Pipeline To Insights

Pipeline To Insights

A Data Engineer’s Guide to Vector Databases (Part 2): Full-Text, Semantic, Hybrid Search and Reranking with pgvector

Learn how to integrate vector embeddings, similarity search, and reranking techniques directly within Postgres, no extra infrastructure needed.

Erfan Hesami's avatar
Erfan Hesami
Oct 22, 2025
∙ Paid
14
1
Share

In our previous post, we explored the core concepts every data engineer should understand before working with vector databases, a foundation that’s essential for building AI-powered applications or collaborating effectively with AI engineers.

Note: If you haven’t already, start with A Data Engineer’s Guide to Vector Databases (Part 1) to understand the core fundamentals before diving into this one.

Now, it’s time to turn theory into practice.

When it comes to vector databases, the market offers a wide range of options, including Pinecone1, Weaviate2, Qdrant3, Milvus4, LanceDB5, and others. For instance, LanceDB stands out for its developer-friendly design and SDKs in Python, TypeScript, and Rust. Its tight integration with the Python ecosystem makes it especially appealing for Python developers.

But in this post, we’ll take a different path. Instead of introducing yet another standalone system, we’ll explore pgvector6, a powerful PostgreSQL extension that adds vector storage and similarity search directly into our existing Postgres database.

If you’ve been curious about adding AI-powered search or embeddings without deploying and managing a separate infrastructure, pgvector is an elegant and practical solution worth exploring.

In this post, we cover:

  • Understanding pgvector: What it is and how it works under the hood.

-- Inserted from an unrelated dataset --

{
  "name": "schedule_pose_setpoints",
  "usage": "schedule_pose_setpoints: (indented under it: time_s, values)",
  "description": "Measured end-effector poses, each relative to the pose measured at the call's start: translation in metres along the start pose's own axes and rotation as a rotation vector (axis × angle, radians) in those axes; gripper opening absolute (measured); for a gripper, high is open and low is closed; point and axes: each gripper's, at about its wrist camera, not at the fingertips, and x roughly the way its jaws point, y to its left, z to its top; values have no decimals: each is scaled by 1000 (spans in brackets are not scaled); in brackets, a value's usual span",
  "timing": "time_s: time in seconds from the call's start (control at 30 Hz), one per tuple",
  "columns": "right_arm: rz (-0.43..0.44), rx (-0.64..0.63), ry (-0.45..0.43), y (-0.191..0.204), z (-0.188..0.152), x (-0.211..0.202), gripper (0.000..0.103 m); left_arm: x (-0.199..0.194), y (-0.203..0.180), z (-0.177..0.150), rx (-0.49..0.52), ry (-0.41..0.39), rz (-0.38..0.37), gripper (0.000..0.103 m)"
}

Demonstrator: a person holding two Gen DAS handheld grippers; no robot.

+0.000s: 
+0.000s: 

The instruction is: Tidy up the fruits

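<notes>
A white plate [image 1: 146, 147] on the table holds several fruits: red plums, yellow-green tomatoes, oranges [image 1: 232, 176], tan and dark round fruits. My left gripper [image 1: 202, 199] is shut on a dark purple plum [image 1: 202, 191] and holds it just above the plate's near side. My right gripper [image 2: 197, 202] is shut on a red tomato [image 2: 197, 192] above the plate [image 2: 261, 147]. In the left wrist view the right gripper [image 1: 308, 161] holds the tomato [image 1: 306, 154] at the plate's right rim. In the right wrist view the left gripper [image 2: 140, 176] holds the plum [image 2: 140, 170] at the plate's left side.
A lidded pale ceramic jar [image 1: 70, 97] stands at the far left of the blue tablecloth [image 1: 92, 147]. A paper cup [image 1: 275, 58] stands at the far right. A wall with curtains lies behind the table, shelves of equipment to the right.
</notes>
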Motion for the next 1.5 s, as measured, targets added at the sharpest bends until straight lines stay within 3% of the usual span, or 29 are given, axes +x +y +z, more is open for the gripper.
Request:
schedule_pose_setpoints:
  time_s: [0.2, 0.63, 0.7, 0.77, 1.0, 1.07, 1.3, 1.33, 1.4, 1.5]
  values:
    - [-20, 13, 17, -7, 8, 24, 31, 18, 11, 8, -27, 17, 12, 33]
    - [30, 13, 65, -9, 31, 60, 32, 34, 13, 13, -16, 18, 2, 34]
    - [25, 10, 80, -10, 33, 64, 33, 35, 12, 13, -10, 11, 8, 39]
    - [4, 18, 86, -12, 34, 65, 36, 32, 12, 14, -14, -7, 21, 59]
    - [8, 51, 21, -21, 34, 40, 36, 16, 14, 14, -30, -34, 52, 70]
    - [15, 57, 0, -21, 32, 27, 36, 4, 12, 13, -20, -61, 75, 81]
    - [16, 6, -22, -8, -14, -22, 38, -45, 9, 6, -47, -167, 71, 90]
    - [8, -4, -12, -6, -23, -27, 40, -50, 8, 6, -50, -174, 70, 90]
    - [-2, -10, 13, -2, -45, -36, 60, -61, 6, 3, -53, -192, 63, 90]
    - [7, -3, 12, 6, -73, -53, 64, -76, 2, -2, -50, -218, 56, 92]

  • Hands-on vector databases: Step-by-step guide to building and using them.

  • Search techniques: Exploring full-text search, semantic search, and hybrid search strategies.

  • Improving search relevance: How to rerank results effectively using:

    • Reciprocal Rank Fusion (RRF)

    • CrossEncoder

    • ColBERT

    • External API-based

  • When not to use pgvector: Key scenarios where vector databases may not be the right choice.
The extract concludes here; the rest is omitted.